• EXERCISE INSTRUCTIONS: Please check every line of the listing for "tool" and copy each line where it is found.

= = = =

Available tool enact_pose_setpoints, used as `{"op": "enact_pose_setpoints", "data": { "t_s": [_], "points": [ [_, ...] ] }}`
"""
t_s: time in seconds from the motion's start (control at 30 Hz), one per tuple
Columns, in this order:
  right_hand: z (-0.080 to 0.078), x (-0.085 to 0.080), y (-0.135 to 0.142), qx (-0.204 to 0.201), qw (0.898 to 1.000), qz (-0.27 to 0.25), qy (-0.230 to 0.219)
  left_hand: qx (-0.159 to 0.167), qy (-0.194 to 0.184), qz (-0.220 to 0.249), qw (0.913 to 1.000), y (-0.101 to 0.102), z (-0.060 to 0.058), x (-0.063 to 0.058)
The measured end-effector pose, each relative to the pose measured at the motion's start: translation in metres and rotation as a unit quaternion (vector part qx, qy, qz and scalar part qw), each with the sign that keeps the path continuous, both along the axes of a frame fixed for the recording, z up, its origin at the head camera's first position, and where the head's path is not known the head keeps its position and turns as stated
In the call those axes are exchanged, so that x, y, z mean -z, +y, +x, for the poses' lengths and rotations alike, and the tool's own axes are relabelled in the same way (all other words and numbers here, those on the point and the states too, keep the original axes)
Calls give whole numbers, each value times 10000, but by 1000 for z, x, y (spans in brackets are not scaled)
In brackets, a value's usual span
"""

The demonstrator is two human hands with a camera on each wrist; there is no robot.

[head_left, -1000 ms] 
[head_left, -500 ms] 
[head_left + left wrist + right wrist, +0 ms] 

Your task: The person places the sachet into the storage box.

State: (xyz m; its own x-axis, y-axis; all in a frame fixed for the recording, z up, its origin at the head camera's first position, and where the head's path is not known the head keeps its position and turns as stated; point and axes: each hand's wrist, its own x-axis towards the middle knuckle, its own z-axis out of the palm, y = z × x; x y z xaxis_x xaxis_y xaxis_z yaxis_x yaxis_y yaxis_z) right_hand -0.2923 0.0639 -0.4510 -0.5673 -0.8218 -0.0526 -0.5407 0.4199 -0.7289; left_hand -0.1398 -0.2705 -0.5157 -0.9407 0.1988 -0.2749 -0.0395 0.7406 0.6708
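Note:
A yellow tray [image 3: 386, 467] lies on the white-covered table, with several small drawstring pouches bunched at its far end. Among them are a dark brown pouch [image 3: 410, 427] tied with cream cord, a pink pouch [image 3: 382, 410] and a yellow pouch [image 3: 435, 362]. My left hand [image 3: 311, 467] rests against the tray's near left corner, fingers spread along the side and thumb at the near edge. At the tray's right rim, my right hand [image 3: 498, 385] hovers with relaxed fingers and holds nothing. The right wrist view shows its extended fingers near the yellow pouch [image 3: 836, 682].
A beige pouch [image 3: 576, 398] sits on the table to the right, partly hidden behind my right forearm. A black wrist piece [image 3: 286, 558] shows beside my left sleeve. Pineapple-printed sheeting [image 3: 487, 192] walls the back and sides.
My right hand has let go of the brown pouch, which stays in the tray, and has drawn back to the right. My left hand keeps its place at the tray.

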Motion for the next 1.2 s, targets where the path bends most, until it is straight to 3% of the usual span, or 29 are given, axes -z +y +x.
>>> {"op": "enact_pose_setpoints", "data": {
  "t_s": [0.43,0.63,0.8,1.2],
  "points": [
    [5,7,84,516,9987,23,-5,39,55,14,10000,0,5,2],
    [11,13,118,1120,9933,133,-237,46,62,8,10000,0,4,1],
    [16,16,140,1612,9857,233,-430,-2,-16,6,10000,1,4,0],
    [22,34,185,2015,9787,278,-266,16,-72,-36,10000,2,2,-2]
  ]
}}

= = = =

• EXERCISE SOLUTION:
Available tool enact_pose_setpoints, used as `{"op": "enact_pose_setpoints", "data": { "t_s": [_], "points": [ [_, ...] ] }}`
In the call those axes are exchanged, so that x, y, z mean -z, +y, +x, for the poses' lengths and rotations alike, and the tool's own axes are relabelled in the same way (all other words and numbers here, those on the point and the states too, keep the original axes)

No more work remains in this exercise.